_What needs to be done_:
Your answer should be one number, the count of lines in the listing below containing the word "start".

_Provided material_:
⟨

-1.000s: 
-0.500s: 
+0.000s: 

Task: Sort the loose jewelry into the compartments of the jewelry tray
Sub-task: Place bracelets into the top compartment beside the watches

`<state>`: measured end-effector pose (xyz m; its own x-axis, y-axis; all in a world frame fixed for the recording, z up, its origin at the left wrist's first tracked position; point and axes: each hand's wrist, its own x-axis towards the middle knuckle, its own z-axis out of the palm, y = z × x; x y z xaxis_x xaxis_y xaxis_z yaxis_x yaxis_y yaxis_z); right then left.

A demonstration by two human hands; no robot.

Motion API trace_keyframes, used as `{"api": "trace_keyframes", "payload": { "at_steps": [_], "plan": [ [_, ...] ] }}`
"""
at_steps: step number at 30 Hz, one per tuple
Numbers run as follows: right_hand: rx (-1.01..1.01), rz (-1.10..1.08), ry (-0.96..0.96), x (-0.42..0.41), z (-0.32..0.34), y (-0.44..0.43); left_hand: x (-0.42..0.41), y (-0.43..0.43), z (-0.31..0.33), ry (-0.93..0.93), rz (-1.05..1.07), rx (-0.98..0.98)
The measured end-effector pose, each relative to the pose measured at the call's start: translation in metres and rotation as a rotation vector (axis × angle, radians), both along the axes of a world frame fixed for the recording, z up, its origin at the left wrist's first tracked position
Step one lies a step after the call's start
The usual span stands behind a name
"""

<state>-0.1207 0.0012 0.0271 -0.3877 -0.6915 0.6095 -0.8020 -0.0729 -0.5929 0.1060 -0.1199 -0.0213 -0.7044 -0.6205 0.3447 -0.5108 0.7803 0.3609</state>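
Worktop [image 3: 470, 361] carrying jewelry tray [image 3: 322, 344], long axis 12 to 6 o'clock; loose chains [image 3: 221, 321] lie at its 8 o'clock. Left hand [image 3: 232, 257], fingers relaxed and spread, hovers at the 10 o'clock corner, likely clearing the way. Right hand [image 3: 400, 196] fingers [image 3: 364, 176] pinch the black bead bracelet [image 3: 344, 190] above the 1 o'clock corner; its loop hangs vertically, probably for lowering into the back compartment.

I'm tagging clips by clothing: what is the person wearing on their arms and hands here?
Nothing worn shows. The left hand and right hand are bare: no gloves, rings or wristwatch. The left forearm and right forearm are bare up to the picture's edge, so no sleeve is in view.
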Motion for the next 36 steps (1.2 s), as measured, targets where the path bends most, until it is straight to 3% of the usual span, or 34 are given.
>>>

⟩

_Solution for this exercise_:
2